_EXERCISE:_ Each line of the listing that includes the string "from" is to be identified and copied.
======
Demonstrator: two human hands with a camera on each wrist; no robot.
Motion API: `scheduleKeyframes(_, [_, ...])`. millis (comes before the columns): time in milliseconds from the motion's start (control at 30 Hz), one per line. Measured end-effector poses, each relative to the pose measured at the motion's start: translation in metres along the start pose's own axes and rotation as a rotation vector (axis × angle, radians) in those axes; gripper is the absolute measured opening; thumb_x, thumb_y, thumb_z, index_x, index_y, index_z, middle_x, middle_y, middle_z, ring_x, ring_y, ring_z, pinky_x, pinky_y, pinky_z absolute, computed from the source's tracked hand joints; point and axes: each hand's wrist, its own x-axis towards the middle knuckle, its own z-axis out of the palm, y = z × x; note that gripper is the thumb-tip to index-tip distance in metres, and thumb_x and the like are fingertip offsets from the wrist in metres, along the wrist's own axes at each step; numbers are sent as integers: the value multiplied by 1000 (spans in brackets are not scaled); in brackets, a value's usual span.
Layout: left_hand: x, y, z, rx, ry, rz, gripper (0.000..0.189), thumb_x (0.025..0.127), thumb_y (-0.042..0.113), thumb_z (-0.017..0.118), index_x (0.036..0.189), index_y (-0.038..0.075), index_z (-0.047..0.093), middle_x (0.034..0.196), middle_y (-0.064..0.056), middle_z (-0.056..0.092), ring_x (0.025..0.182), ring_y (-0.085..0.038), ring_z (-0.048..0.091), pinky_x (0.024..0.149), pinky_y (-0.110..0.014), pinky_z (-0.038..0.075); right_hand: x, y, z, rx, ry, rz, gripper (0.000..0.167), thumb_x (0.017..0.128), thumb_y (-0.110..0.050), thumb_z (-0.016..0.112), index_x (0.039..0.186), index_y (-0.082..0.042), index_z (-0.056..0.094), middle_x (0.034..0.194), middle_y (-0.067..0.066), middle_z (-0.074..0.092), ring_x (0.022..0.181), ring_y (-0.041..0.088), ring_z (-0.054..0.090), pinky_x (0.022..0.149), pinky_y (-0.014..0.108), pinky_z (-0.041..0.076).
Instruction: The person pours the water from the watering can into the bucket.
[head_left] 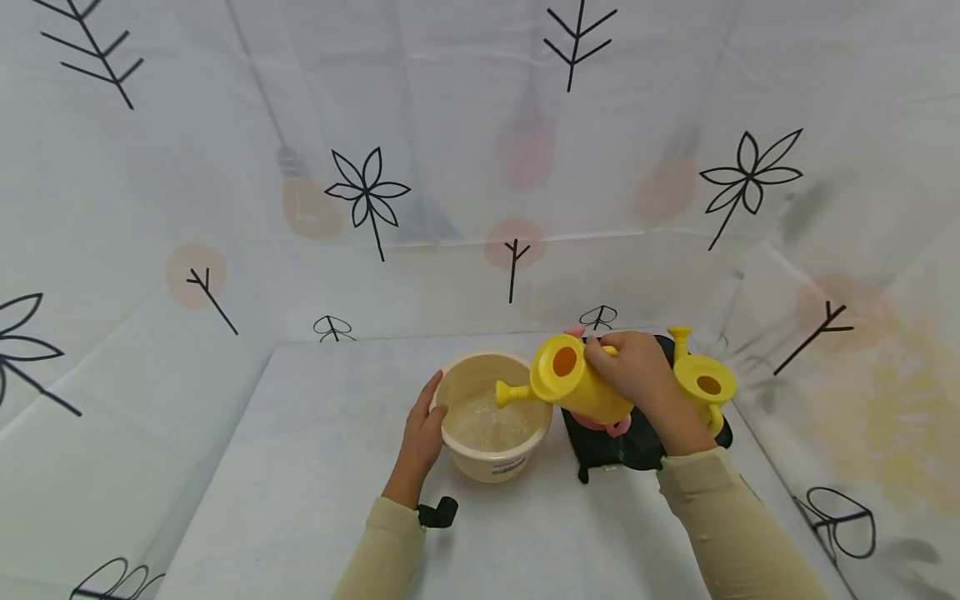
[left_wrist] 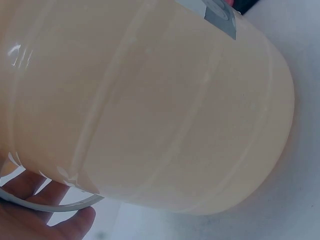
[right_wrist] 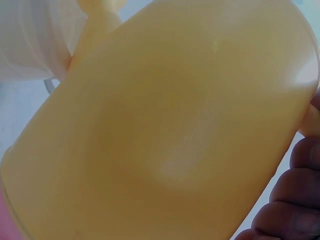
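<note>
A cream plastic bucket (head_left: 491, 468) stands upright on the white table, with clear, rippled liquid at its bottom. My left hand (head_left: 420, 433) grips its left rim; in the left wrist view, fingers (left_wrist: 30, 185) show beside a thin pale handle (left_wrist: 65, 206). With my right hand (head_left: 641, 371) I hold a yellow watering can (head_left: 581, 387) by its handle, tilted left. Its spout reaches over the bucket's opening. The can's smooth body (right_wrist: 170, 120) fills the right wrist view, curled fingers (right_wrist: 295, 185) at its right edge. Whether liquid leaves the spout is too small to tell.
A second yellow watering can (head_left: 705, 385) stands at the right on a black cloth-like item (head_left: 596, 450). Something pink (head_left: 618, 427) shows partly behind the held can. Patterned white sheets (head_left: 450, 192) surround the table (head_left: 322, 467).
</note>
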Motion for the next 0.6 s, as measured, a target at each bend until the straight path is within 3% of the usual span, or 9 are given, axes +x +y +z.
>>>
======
_COMPLETED EXERCISE:_
Motion API: `scheduleKeyframes(_, [_, ...])`. millis (comes before the columns): time in milliseconds from the motion's start (control at 30 Hz), one per line. Measured end-effector poses, each relative to the pose measured at the motion's start: translation in metres along the start pose's own axes and rotation as a rotation vector (axis × angle, radians) in those axes; gripper is the absolute measured opening; thumb_x, thumb_y, thumb_z, index_x, index_y, index_z, middle_x, middle_y, middle_z, ring_x, ring_y, ring_z, pinky_x, pinky_y, pinky_z absolute, computed from the source's tracked hand joints; point and axes: each hand's wrist, its own x-axis towards the middle knuckle, its own z-axis out of the palm, y = z × x; note that gripper is the thumb-tip to index-tip distance in metres, and thumb_x and the like are fingertip offsets from the wrist in metres, along the wrist's own axes at each step; numbers are sent as integers: the value multiplied by 1000 (spans in brackets are not scaled); in brackets, a value's usual span.
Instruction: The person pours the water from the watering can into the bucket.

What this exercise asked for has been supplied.